EXERCISE PROMPT: Using the data below, return word for word every line from the one holding "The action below" down to the one holding "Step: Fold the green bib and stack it". Leave pictures out.

Stored items:
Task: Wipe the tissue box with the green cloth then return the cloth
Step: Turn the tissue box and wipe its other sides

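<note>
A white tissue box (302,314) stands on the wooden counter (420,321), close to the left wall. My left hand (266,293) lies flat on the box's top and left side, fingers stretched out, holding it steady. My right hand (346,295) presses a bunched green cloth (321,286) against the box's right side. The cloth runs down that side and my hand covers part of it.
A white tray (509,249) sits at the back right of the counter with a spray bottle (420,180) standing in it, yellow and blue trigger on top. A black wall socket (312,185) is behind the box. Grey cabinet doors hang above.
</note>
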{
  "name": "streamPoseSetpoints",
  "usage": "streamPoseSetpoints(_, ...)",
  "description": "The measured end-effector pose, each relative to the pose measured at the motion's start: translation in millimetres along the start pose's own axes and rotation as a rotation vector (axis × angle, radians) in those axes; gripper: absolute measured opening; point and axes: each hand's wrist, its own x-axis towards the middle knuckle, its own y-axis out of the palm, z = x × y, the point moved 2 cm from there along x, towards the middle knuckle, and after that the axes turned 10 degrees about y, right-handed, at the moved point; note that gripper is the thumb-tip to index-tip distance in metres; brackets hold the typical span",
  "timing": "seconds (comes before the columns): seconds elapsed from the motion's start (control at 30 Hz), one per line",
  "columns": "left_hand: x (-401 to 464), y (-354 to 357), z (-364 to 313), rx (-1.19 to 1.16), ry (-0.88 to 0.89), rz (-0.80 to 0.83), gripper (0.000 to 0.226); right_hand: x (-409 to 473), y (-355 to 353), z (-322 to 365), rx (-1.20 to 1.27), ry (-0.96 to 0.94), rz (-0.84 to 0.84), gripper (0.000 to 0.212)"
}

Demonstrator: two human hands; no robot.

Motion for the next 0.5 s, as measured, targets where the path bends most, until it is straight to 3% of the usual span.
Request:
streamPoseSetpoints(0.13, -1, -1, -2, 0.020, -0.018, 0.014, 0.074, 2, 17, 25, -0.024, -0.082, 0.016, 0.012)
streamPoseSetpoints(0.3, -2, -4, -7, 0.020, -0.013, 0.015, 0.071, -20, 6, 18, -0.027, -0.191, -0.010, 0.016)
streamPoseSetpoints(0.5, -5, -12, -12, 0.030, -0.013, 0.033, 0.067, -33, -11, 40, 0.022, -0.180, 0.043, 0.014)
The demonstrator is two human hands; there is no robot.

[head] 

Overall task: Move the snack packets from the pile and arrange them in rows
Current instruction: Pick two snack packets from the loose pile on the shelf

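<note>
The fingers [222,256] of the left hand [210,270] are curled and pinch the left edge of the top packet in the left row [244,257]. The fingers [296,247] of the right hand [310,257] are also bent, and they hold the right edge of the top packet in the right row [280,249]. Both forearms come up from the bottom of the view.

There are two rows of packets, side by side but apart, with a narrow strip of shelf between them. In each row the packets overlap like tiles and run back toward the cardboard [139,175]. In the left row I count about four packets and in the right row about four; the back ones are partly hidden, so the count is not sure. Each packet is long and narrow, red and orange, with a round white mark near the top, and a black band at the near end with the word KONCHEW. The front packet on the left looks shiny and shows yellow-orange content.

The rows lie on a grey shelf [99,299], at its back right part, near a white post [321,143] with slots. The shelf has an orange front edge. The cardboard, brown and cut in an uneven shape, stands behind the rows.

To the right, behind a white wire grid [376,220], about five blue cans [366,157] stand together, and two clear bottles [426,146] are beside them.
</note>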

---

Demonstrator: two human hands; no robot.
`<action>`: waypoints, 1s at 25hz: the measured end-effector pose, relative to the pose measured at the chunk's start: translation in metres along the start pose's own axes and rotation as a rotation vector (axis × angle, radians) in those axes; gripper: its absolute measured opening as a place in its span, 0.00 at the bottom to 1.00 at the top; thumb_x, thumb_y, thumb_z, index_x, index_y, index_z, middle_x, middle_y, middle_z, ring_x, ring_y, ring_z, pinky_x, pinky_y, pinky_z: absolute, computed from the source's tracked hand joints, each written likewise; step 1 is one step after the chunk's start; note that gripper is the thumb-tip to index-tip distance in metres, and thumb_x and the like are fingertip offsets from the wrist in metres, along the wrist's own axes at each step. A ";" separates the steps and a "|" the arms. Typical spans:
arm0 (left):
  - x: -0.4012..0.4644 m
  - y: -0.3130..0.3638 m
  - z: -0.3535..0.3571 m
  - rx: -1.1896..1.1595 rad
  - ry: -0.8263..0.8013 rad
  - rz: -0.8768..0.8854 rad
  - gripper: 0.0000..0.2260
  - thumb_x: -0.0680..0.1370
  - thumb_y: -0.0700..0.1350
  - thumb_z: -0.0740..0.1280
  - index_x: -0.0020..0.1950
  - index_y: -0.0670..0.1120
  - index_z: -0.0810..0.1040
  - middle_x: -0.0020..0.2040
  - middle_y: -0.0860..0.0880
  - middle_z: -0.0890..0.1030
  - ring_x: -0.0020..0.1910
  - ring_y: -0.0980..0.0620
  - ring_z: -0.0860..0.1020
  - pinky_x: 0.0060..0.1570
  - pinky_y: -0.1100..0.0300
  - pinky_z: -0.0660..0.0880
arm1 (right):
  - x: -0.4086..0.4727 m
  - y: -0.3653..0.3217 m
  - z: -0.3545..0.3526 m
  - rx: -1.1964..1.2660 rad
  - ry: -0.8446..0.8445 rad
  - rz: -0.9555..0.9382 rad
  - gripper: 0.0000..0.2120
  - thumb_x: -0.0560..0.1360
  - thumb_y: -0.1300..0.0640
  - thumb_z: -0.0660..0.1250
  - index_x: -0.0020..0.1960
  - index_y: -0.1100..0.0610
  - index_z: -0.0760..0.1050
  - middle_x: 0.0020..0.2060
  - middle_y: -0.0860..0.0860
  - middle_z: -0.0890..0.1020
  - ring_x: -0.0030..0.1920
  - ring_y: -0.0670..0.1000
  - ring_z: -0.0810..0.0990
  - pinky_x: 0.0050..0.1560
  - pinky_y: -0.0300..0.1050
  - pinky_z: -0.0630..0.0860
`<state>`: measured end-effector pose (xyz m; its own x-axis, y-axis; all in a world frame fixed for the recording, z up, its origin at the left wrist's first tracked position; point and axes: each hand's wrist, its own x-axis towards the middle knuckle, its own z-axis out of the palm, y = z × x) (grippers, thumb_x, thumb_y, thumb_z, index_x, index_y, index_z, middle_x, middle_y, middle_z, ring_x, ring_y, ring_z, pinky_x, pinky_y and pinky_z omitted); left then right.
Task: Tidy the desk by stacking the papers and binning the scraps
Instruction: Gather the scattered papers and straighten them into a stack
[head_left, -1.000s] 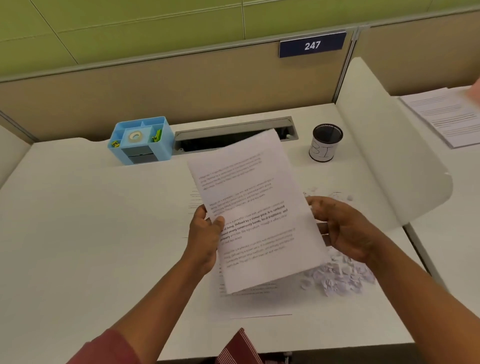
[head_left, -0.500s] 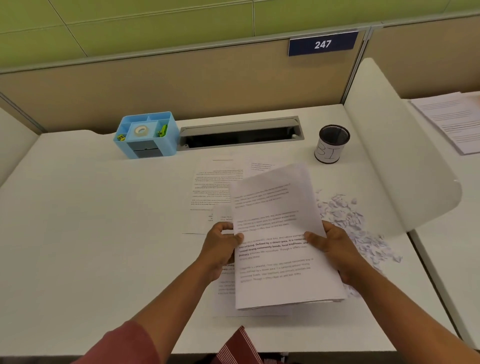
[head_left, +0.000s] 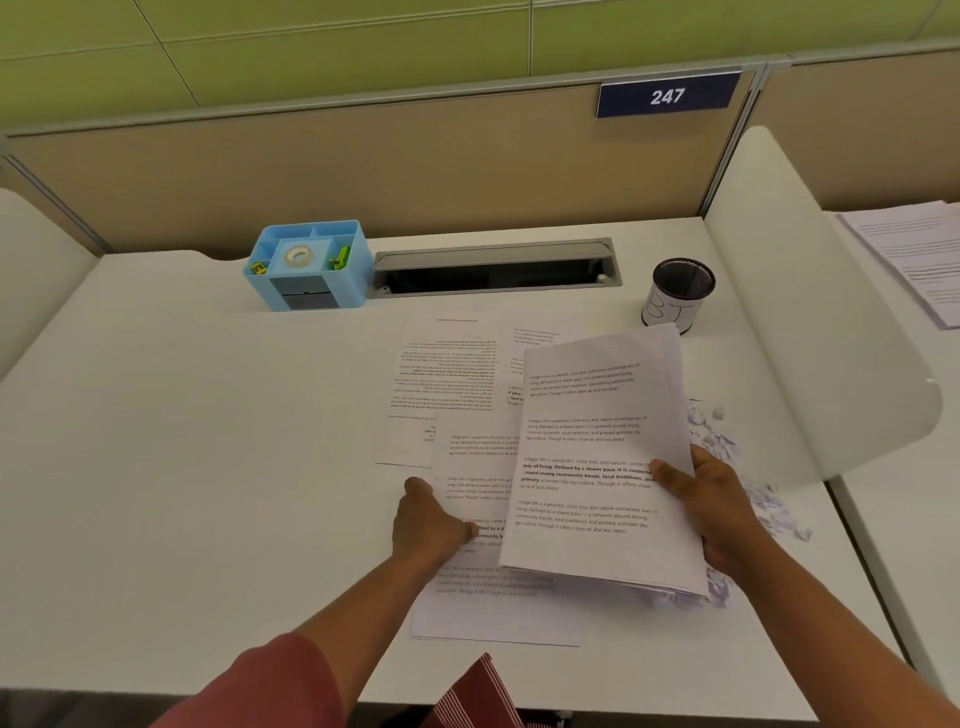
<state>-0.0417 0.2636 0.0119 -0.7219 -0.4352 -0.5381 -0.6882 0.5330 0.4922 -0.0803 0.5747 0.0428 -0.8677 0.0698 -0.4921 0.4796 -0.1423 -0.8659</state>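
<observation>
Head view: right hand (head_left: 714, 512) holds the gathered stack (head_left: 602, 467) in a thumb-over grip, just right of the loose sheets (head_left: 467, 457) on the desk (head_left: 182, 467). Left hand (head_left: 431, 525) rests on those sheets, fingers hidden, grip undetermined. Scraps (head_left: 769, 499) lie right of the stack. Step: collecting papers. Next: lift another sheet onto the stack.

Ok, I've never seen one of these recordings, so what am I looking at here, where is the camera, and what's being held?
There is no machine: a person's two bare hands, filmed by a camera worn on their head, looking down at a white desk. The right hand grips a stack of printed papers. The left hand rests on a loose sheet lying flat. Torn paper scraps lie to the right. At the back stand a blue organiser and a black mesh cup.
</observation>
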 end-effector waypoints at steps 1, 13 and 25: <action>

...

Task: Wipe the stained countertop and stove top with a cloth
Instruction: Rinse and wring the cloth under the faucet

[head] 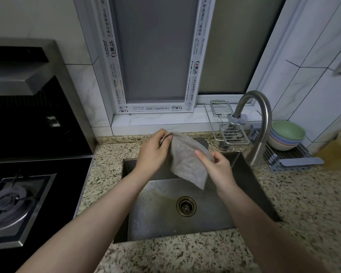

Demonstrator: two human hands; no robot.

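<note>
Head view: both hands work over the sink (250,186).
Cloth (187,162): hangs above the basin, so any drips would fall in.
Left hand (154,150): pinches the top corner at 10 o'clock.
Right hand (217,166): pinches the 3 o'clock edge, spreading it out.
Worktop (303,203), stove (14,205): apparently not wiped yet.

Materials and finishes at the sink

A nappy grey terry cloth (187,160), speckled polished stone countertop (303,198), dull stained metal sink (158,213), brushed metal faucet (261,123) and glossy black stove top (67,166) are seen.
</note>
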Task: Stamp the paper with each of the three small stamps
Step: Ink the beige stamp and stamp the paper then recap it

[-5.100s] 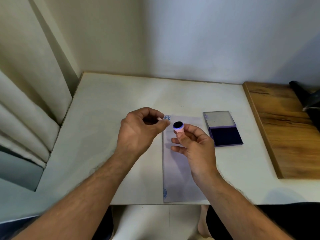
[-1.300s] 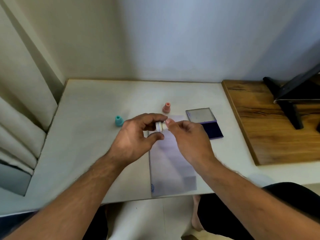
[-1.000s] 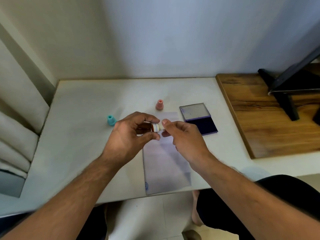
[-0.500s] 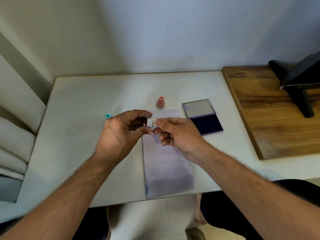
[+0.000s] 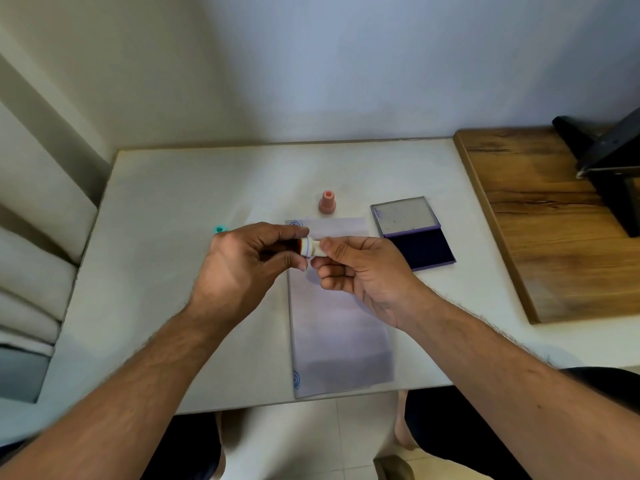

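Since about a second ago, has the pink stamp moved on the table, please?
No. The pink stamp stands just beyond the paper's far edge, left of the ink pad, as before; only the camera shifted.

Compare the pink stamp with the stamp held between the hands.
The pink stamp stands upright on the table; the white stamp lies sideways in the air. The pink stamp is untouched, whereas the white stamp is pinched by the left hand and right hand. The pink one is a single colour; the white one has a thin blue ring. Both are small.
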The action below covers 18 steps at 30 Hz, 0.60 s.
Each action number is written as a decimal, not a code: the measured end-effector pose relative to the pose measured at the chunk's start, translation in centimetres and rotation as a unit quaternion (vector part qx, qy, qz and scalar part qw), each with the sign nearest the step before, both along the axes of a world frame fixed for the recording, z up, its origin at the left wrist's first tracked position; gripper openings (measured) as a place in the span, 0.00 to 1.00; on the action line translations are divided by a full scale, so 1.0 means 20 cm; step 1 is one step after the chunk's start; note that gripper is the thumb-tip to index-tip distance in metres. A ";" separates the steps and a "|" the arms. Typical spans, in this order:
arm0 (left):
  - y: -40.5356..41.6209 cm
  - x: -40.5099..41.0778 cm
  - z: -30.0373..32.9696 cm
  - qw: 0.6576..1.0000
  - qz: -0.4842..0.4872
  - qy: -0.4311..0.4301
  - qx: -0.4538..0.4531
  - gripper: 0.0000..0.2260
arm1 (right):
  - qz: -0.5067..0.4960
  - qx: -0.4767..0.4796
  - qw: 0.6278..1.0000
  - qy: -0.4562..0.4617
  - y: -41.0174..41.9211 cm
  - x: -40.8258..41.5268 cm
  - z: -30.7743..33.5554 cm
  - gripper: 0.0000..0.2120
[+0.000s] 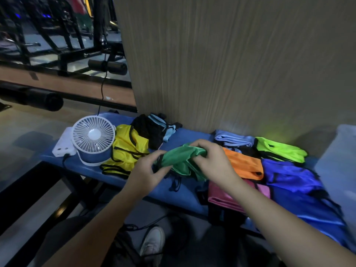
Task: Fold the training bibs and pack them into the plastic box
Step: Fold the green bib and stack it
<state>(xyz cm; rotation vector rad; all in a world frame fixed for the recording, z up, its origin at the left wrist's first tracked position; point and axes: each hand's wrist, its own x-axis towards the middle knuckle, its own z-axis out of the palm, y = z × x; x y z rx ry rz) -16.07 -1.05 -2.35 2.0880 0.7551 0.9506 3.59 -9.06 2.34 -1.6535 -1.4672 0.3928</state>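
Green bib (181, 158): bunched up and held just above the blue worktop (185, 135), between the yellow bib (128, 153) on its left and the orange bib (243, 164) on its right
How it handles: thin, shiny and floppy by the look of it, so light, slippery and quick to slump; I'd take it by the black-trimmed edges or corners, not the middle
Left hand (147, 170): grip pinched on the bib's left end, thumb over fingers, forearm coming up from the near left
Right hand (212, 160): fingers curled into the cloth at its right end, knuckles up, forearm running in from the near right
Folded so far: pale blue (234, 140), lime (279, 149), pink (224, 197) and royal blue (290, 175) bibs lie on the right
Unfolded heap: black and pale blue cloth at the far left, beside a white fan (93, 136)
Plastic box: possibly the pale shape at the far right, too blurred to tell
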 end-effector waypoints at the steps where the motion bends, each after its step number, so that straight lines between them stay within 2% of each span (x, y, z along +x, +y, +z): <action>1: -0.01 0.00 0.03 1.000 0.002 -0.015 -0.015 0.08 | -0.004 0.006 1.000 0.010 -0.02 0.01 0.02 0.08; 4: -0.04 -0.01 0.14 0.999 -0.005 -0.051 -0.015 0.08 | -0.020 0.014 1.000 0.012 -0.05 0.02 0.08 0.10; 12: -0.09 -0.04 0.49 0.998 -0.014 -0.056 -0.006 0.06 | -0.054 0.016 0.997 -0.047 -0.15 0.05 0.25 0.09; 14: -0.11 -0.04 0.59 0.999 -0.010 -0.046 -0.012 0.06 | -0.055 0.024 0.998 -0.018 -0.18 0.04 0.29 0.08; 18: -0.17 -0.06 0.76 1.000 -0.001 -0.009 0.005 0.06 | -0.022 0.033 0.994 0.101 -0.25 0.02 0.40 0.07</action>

OUTPUT BELOW:
The action below covers 18 steps at 30 Hz, 0.60 s.
Each action number is written as a decimal, not a code: the measured end-effector pose relative to the pose measured at the chunk's start, translation in centimetres and rotation as a unit quaternion (vector part qx, qy, qz and scalar part qw), each with the sign nearest the step before, both along the axes of a world frame fixed for the recording, z up, its origin at the left wrist's first tracked position; gripper openings (measured) as a place in the span, 0.00 to 1.00; on the action line translations are divided by a full scale, so 1.0 means 20 cm; step 1 is one step after the chunk's start; note that gripper is the thumb-tip to index-tip distance in metres. A ";" separates the steps and a "|" the arms. Typical spans, in this order:
arm0 (left):
  - y: -40.5356..41.6209 cm
  - x: -40.5099..41.0778 cm
  - z: -30.0373..32.9696 cm
  - qw: 0.6576..1.0000
  - qz: -0.4842..0.4872
  - qy: -0.4311..0.4301
  - qx: -0.4538..0.4531
  - gripper: 0.0000..0.2260
arm1 (right):
  - qz: -0.5067..0.4960
  - qx: -0.4767..0.4796
  - qw: 0.6278..1.0000
  - qy: -0.4562..0.4617
  - y: -41.0174..41.9211 cm
  - x: -40.8258..41.5268 cm
  - z: -30.7743..33.5554 cm
  - gripper: 0.0000..0.2120
[+0.000s] 
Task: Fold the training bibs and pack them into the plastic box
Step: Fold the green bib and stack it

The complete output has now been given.